→ Problem: For the string "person", find every matching line in the records and copy it.

......

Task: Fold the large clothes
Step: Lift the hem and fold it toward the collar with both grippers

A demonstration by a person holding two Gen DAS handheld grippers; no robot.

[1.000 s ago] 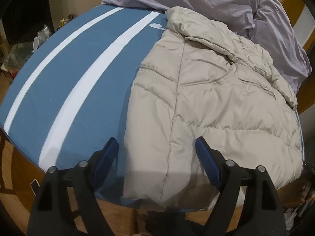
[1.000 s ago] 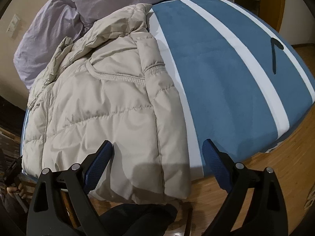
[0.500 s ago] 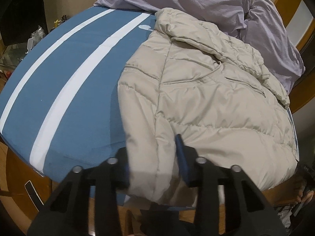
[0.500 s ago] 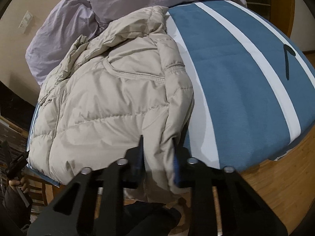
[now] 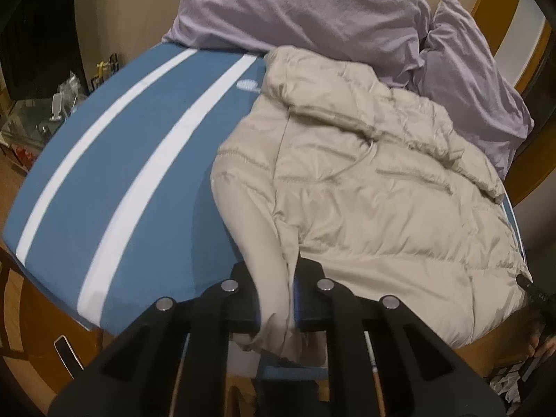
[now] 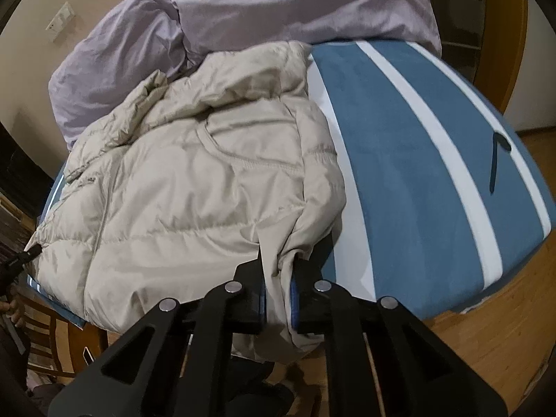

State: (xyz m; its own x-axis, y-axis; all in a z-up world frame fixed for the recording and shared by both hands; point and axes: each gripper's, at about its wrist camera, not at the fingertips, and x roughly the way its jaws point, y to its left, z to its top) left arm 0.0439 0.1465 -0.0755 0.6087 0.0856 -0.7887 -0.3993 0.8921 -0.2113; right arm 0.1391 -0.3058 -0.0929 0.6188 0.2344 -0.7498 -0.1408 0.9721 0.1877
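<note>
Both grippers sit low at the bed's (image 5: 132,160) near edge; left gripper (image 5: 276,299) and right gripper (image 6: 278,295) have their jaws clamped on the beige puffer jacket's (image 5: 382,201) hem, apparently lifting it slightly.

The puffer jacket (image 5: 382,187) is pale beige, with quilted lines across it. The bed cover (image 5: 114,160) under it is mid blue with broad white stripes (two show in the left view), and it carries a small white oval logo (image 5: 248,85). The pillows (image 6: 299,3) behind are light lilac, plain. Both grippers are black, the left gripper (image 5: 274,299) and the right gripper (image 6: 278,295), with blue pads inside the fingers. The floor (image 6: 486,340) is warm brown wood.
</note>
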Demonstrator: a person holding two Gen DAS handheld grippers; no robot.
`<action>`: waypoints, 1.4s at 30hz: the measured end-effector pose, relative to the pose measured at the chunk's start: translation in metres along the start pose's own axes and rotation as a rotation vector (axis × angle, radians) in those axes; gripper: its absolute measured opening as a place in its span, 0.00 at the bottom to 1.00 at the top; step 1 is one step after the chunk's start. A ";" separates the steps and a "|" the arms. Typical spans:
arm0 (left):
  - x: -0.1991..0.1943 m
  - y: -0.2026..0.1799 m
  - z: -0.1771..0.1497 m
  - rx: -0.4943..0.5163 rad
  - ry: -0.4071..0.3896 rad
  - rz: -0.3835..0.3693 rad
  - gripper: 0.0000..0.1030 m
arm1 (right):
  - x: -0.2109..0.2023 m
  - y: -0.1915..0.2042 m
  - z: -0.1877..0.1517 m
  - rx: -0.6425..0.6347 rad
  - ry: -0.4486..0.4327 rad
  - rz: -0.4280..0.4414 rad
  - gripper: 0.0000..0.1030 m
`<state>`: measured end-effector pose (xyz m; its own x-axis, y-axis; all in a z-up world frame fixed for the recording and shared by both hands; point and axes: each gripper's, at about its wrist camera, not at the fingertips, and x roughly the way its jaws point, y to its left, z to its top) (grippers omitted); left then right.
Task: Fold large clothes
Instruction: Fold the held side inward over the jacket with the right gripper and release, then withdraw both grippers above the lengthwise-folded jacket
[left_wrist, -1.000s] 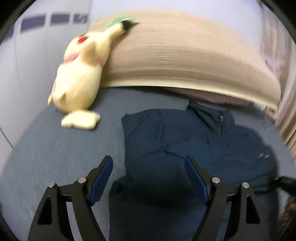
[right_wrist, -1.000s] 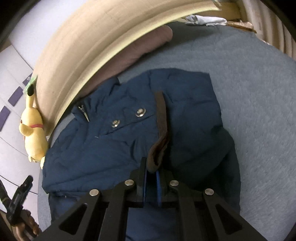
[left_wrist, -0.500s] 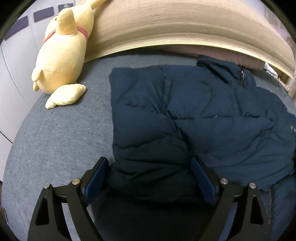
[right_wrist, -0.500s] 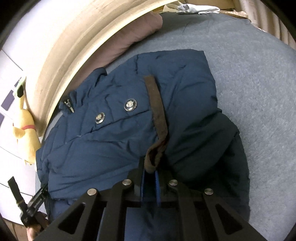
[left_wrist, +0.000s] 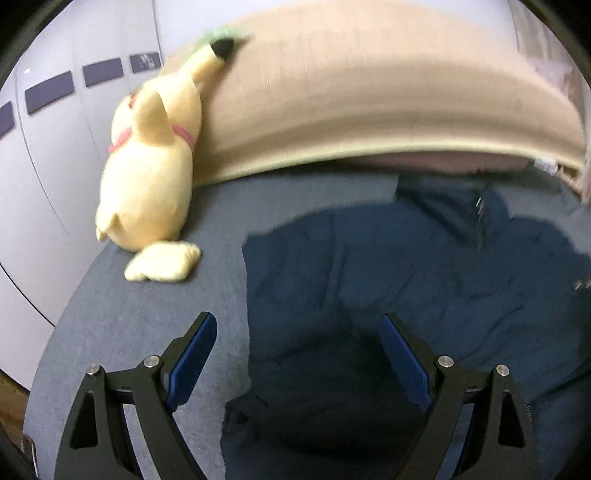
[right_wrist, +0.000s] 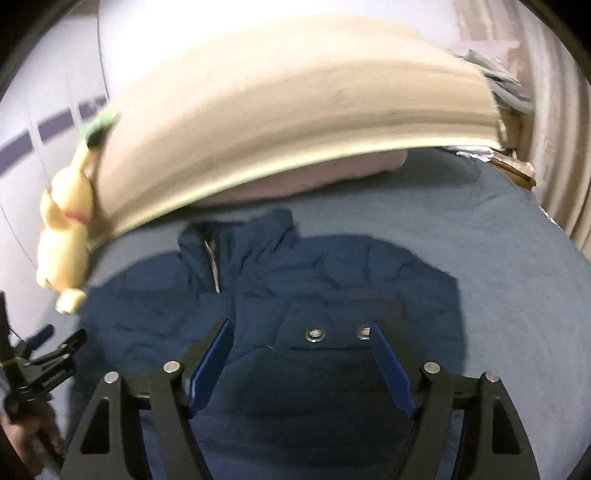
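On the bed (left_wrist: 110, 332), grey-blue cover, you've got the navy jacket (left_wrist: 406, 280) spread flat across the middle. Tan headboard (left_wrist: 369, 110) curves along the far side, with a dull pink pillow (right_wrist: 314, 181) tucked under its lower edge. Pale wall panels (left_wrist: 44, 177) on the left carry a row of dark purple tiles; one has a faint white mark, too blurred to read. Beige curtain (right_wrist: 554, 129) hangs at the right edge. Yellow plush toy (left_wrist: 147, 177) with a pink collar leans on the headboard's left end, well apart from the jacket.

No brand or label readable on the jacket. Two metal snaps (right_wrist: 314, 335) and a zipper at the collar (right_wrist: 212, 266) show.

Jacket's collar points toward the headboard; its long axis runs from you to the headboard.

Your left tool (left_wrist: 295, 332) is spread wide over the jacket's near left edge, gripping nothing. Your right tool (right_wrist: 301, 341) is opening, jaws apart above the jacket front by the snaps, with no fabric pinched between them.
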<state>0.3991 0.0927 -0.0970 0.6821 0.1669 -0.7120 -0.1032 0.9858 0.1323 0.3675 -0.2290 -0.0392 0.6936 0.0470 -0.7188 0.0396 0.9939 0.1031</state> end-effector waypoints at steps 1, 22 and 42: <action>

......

→ Response area:
A demonstration by a person holding two Gen DAS handheld grippers; no robot.
Demonstrator: a person holding two Gen DAS handheld grippers; no robot.

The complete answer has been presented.